Monday, 25 de November de 2024 ISSN 1519-7670 - Ano 24 - nº 1315

No espelho da mídia, um feio auto-retrato

Pode parecer óbvio e decerto nenhum jornalista vai para o trabalho pensando nisso, mas um dos efeitos do ofício – defeitos, diria um cínico – é fazer uma sociedade se conhecer melhor.


Histórias bem apuradas, bem escritas e bem editadas; o alerta implícito ao leitor para que preste atenção especialmente em certas reportagens ou comentários, o que se exprime na própria hierarquia que o jornal estabelece nas suas páginas para os fatos e opiniões do dia; a política editorial de acolher acontecimentos e protagonistas com o mínimo humanamente possível de preconceitos – tudo isso e muito mais, como diz a publicidade, permite a um periódico ser um espelho fidedigno pelo menos de um momento na vida de um povo e do seu país.


O ponto ótimo desse processo é quando o consumidor de informação – para não falar apenas em leitor – se dá conta de que o dinheiro e o tempo que ele gasta lendo, vendo ou ouvindo jornalismo de qualidade é o que lhe dá a imperdível oportunidade de se enxergar, e ao seu entorno, com o mínimo humanamente possível de antolhos.


No dia a dia, nada, como o jornalismo livre, bem feito, inventivo e plural, supre neste mundo contemporâneo para lá de complexo a necessidade vital que era o mote do sábio Sócrates: “Conhece-te a ti mesmo.”

A eterna esperança dos otimistas é que a mídia capaz proporcionar esse auto-conhecimento a amplas parcelas de população acabe também mudando para melhor, na parte que lhe toca, as condutas que formam a realidade que retrata.


No caso que motiva estas linhas, a amarga realidade que a Folha – longa vida à Folha – descortinou com a publicação dos artigos “Pensamentos quase póstumos”, do apresentador Luciano Huck, na segunda-feira da semana passada (1/10) e “Pensamentos de um ‘correria’”, do escritor e rapper Ferréz, ontem – que destila a linha da maioria dos vitupérios dirigidos ao primeiro no mesmo jornal.

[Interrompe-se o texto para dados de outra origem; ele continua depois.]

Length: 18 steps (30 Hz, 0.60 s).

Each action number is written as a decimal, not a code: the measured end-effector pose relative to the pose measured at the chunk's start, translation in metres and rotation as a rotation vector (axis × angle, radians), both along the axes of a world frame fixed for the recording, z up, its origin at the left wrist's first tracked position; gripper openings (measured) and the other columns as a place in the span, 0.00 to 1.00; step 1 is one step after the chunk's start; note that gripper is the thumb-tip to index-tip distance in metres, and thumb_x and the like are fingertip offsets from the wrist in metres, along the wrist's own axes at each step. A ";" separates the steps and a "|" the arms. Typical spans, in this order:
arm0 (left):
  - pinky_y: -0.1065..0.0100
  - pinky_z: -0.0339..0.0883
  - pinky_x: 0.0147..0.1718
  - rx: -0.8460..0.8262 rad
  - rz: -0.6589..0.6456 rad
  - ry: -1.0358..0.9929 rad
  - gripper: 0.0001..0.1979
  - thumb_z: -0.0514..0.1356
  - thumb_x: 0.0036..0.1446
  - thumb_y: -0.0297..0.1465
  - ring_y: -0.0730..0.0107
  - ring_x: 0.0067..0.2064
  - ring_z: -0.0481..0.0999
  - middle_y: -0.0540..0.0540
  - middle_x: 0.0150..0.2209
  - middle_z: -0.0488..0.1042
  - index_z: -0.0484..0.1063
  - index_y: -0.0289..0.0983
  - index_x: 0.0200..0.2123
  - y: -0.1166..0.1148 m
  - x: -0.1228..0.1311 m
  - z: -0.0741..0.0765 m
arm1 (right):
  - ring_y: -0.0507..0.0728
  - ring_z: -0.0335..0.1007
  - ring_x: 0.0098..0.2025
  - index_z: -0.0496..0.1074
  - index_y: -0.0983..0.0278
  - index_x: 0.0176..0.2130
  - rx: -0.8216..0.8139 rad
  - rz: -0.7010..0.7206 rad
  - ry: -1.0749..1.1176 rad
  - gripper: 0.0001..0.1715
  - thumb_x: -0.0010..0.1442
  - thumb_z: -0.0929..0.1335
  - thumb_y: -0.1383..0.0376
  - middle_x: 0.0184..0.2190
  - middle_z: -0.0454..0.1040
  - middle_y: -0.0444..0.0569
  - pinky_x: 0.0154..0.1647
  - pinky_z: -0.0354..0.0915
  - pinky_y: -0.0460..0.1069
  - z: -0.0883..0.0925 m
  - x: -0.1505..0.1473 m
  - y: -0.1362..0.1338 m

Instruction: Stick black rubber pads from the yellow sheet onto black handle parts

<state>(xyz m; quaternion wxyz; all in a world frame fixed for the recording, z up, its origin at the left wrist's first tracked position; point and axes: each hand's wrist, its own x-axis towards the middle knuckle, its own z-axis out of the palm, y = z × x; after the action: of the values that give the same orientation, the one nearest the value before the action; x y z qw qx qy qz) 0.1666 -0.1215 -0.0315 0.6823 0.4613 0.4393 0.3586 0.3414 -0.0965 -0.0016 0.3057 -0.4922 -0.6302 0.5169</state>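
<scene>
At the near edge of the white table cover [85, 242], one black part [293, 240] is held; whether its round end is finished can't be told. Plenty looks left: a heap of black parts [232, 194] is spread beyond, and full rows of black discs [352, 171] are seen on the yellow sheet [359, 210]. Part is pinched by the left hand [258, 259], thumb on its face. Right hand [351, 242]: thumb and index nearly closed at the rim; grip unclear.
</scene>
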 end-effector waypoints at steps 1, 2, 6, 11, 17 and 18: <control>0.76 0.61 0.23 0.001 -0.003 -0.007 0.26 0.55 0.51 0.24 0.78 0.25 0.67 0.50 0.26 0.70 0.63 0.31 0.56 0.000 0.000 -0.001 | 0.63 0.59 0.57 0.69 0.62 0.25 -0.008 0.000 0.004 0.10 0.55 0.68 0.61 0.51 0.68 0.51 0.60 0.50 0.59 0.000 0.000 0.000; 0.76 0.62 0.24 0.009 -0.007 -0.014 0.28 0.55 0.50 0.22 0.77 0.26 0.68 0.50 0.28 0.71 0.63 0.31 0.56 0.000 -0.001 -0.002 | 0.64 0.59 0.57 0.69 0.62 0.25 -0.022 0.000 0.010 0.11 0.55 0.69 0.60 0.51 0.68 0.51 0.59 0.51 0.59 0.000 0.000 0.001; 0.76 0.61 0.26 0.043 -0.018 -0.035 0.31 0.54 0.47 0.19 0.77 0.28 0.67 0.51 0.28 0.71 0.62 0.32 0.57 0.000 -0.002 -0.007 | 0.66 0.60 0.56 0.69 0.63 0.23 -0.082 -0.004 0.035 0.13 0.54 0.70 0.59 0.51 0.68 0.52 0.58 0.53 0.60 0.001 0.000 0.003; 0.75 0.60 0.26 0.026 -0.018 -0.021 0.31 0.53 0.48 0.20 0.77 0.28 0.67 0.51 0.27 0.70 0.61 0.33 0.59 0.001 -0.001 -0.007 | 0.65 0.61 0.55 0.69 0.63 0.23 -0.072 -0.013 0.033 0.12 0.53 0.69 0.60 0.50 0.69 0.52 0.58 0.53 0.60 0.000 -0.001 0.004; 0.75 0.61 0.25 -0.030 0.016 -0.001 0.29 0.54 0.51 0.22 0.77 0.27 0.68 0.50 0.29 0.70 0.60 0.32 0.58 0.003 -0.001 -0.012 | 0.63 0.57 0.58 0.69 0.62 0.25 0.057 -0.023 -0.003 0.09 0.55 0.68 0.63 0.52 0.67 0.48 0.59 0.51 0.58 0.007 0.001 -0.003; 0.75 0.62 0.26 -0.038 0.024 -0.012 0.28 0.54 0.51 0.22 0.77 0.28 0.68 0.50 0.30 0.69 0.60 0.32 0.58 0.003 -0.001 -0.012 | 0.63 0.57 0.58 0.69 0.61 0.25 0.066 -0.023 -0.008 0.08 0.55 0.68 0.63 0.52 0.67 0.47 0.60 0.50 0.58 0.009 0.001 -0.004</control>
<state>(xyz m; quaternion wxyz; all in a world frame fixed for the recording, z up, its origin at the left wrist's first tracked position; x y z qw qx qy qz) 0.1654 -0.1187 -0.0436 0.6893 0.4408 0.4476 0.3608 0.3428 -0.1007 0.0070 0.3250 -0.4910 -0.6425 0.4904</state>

[Ver, neste blog, “Painel do rancor”, de 3/10.]


No conjunto desses textos, mais os artigos, também na Folha, suscitados pela publicação do artigo de Huck e das opiniões dos leitores, está, não diria “o retrato”, porém um dos mais nítidos e deprimentes retratos do que somos hoje em dia.


Em 29 de março, ainda e sempre na Folha, o jornalista Alcino perguntou num artigo: ‘É isto um país? É isto um povo?‘.


É.


Não todo o país. Não o povo inteiro. Mas país e povo suficientes para deles se querer distância. E não penso apenas nos que escreveram para bater em Luciano Huck porque ele ousou protestar por ter sido assaltado. Penso também em certos críticos dos seus críticos. Iguais aos outros, com o sinal trocado.


E penso, mudando de jornal, mas só na aparência mudando de assunto, nas 5 linhas de coluna que me deixaram estomagado mais do que qualquer coisa que tenha lido nos diários de hoje.


São as 5 linhas ocupadas, no Estado, pela carta da leitora Susana Lopes de Alexandria, de Osasco:


“Deu no Estadão: ‘intelectuais’ da USP e alguns críticos de cinema consideraram Tropa de Elite um filme ‘de direita’. Vou correndo ao cinema, deve ser muito bom!”


Que ela seja livre para escrever o que pensa até o fim dos seus dias. Mas que dias de rancor estes nossos!